I could not find my teacher’s voice and my class was equally disjointed and crummy. I was convinced that the rest of the day was also going to be crap. I wanted to crawl back into my bed and wake up tomorrow. I wanted to pull the rip cord on the day and restart. STAT.
But because I am a mom, because I am busy and because life does not normally allow us to go back to bed and start fresh at a moment’s notice, I had to move past the muck. I shared a picture on Facebook because it completely made me feel better about my class and teaching approach, and because it was funny. I went for a dreaded physical I had put off until the last minute to find that the doctor was lovely and fantastic. When I got done with my appointment I went onto my Flying Yogini Facebook page to see that in the 40 minutes I had been in that paper gown over 100 new people had “liked” my page. I had no idea why.
I still was wondering what was going on when I walked into Starbucks for my green tea and I was greeted with fresh gingerbread, for free. I started looking around for cameras. Was this switch some kind of test? Was I on a game show? How could one day go from being so horrid to being so lovely in a matter of one hour?
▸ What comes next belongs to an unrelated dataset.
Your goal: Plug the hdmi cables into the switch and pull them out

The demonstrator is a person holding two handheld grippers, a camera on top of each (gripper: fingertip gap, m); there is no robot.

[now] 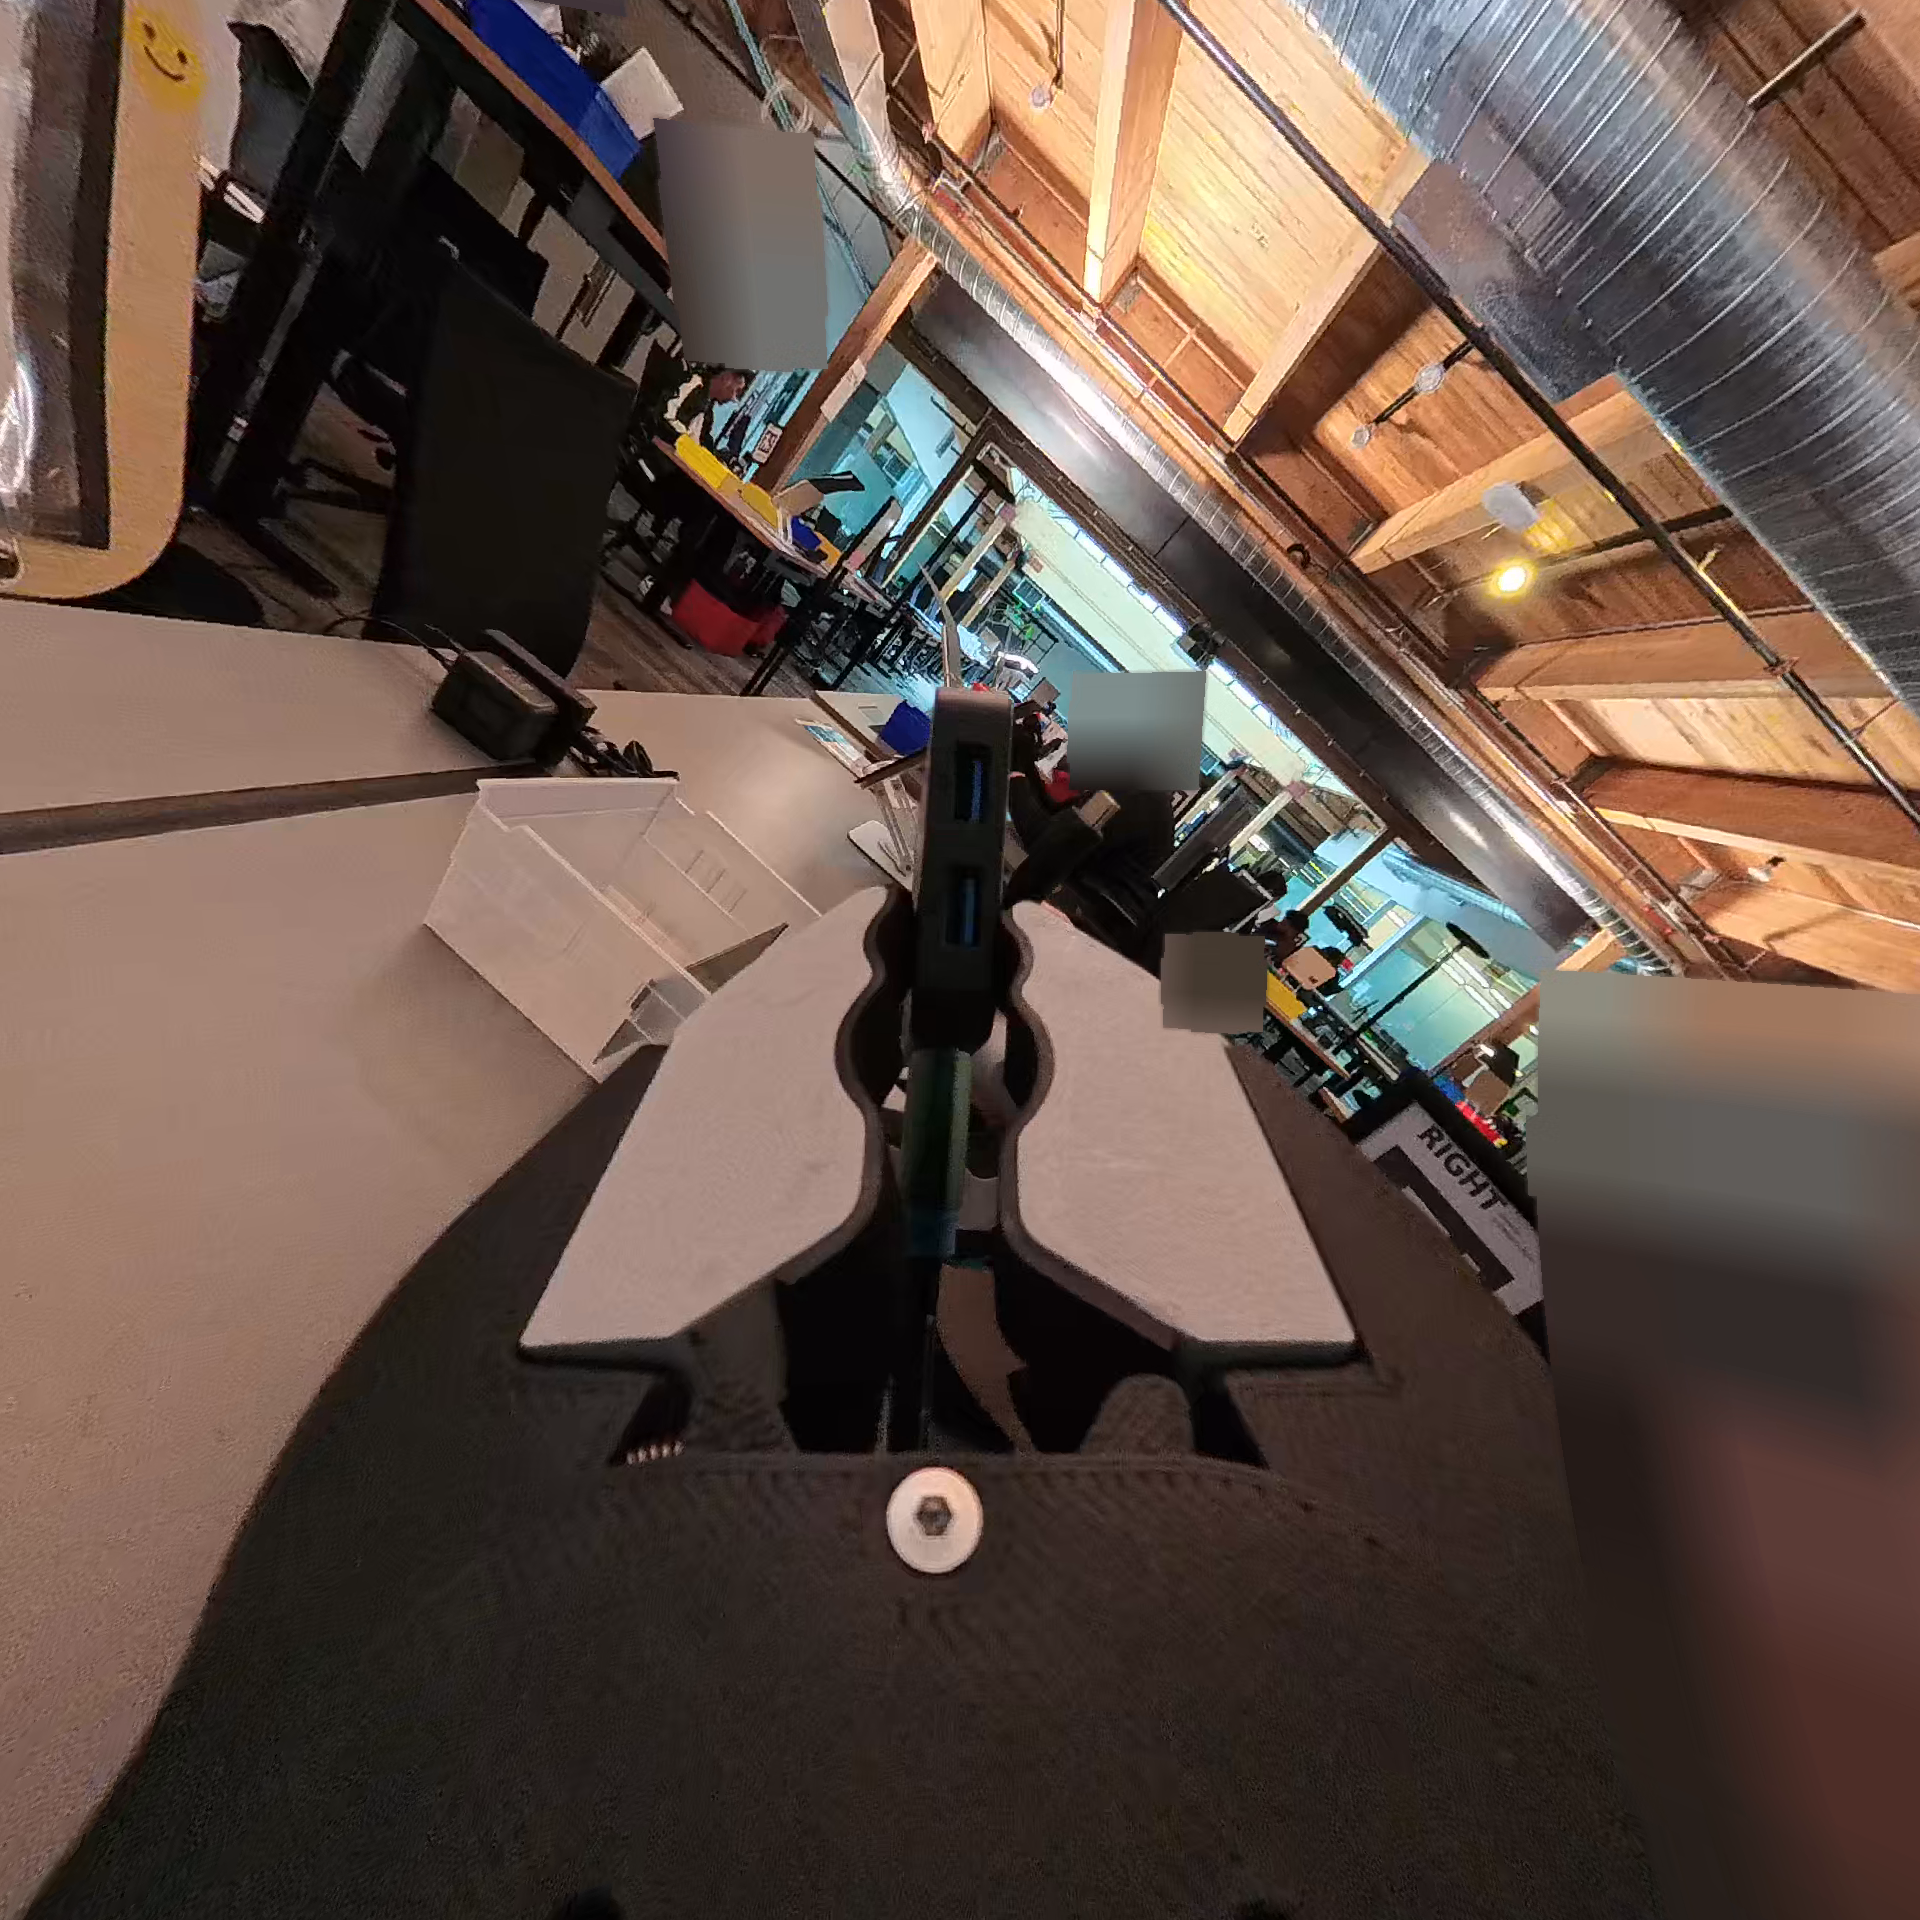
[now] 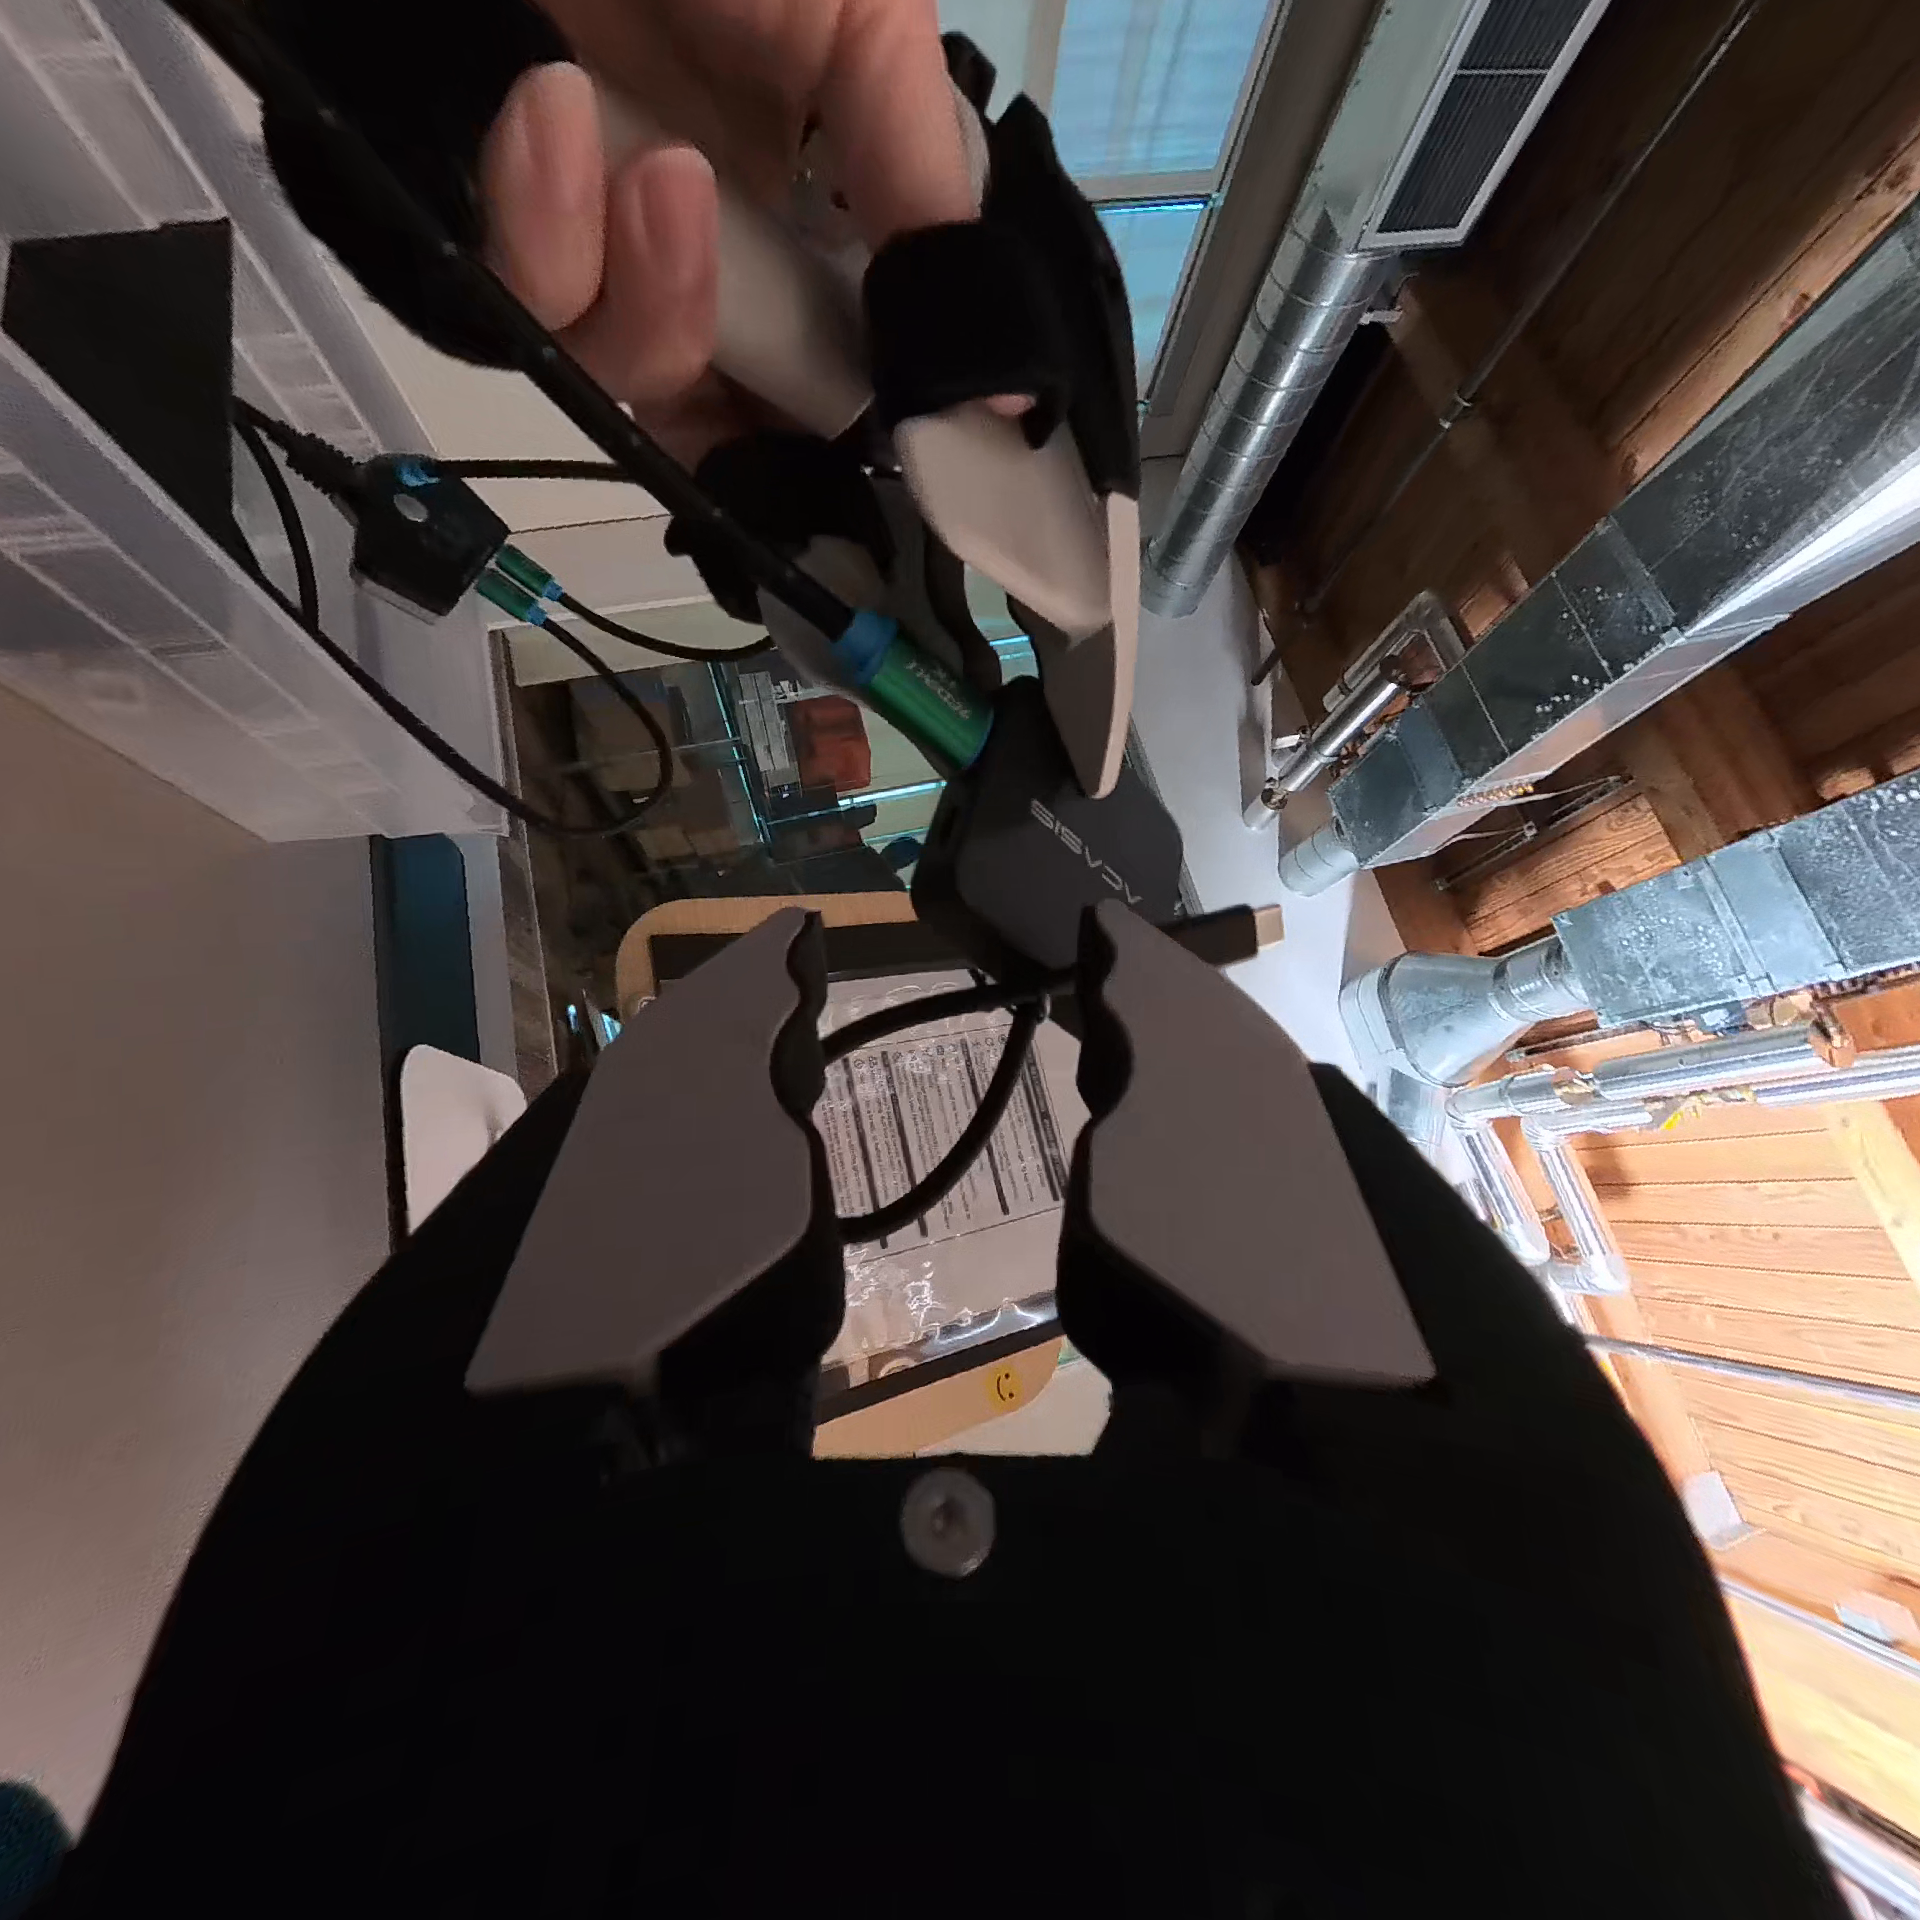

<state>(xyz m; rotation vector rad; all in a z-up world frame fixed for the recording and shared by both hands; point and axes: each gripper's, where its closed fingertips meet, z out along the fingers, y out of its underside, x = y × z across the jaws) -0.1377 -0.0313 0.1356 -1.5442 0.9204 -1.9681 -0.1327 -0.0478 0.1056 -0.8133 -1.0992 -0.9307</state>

The answer lies in pratyahara, or shutting off the senses and going inside. Our loud lives require a lot of pratyahara. Life with elves may actually require a ton more and being a yogi or even a yoga teacher does not change that fact at all. What yoga does is give you tools to survive during those crazy times, the frustrations and the disappointments. Yoga offers way to find calm in chaos by looking for the answers and wisdom we already had.
So that is where I turned, to my practice, my yoga toolbox, and turned inside for things to change. I posted the picture on Facebook and felt vindicated in my teaching approach. I closed my eyes as I sat in my paper gown waiting for the doctor and meditated. I slowed down, shut out the ick of the earlier hours and accepted that better moments would come when I was ready. Then as if the anvils on my shoulders were lifted, I felt better. Everything instantly changed.
I measured taller than I ever had before (thank you yoga!).
I met a lovely female doctor would could be my primary care physician.
I got 100+ new followers on my Facebook page.
I got free gingerbread.
I felt energized and lifted and did not want to pull a Groundhog Day move and restart the day.
I no longer wanted to find the escape route out and decided to be more present in the hours that remained. Oh and the followers on Facebook? They came via my good friend Jennilyn over at YogaDork who shared the cartoon that started the shift I experienced today.
The Tin man looks stiff and shiny, out of place and awkward. However those of us who have read Wizard of Oz or have seen the movie know his exterior is an illusion. With a little bit of patience he finds his way to that red thumping muscle he craves so, just to discover it was inside the whole time. All he had to do was go look.
We can learn from the Tin Man that instead of hoping the things outside ourselves that we cannot control will bring us joy, that the real source is ourselves. Things will suck, things will rock and how they affect us is really a result of how we act upon them. When I chose to let the funk of the morning go, I created space for the good that came in the afternoon.
The fix, the reboot button was inside me and I just needed a moment to close my eyes and see it.
Oh and I got a little bit of help from a sweet, dark-haired wizard who often rules the yoga cyber world of OZ.